Os dois volumes, reeditados pela Edusp, reúnem vasto conhecimento sobre a região do mar Mediterrâneo durante o reinado de Filipe II na Espanha, que durou de 1556 a 1598. O historiador e Professor Emérito da USP Fernando Novais concedeu uma entrevista para a Edusp sobre o livro e o impacto do trabalho do autor.

Novais faz um mergulho na obra de Braudel, resgata sua participação nos anos iniciais de formação da USP e reflete sobre o campo da história. Estabelecendo relações entre o francês e os outros historiadores de sua época, como os colegas da Escola dos Annales, e até mesmo relatando sua experiência pessoal com o autor, Fernando Novais empreende uma rica jornada história adentro.

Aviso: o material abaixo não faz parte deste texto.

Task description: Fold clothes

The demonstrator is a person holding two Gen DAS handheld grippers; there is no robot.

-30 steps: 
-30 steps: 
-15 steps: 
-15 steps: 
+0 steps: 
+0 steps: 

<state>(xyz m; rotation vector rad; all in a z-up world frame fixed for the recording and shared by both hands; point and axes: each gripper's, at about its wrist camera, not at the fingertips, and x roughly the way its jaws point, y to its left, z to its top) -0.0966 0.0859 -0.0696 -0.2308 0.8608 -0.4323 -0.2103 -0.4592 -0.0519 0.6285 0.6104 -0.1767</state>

Qual a importância da experiência de Fernand Braudel no Brasil para sua obra e para a formação da Universidade de São Paulo?

Fernando Novais: Esse é um assunto para nós muito importante. Braudel foi professor da USP durante três ou quatro anos e teve uma importância fundamental para a construção da história da universidade pelo que ele viria a ser, pois, quando veio, não era ainda uma figura exponencial da historiografia em geral. Essa é uma das ironias que nós, brasileiros, tendemos a divulgar, sobretudo a respeito da USP, que teve o privilégio de contratar gênios franceses, como Braudel, Claude Lévi-Strauss, Roger Bastide e tantos outros. Na época, eles tinham vinte e poucos anos e estavam desempregados. Depois, eles se tornaram reconhecidos. Talvez o melhor professor fosse, pelos depoimentos posteriores, Jean Maugüé, de filosofia, que não fez carreira. Na velhice, Maugüé escreveu o livro de memórias Les dents agacées (Os Dentes Agastados), em que diz que na época de formação, quando veio para cá, entendia que uma pessoa só pudesse fazer uma tese de filosofia associada à experiência que ela estivesse vivenciando. Então, ele entendia Lévi-Strauss pesquisando os indígenas, entendia Pierre Monbeig estudando a frente pioneira, mas não entendia Braudel estudando o Mediterrâneo. Na realidade, é possível fazer uma pesquisa independentemente de onde o pesquisador esteja. Àquela época, Lucien Febvre e Marc Bloch já haviam criado a revista acadêmica Annales, cujo princípio fundamental era a questão das durées, das durações, e isso independe do local do pesquisador. Isso mostra como foi importante a estada de Braudel no Brasil, exatamente porque o Brasil é muito diferente do Mediterrâneo e, ao mesmo tempo, é muito semelhante a ele. O Brasil é fruto da colonização, está dentro e fora ao mesmo tempo. Aqui nós somos a Europa, mas também não somos, é complicado. Braudel, que era uma pessoa que gostava de causar impacto, disse uma vez que se tornou inteligente no Brasil. Os brasileiros acham isso fantástico e as pessoas de outros países por onde ele andou ficam irritadas.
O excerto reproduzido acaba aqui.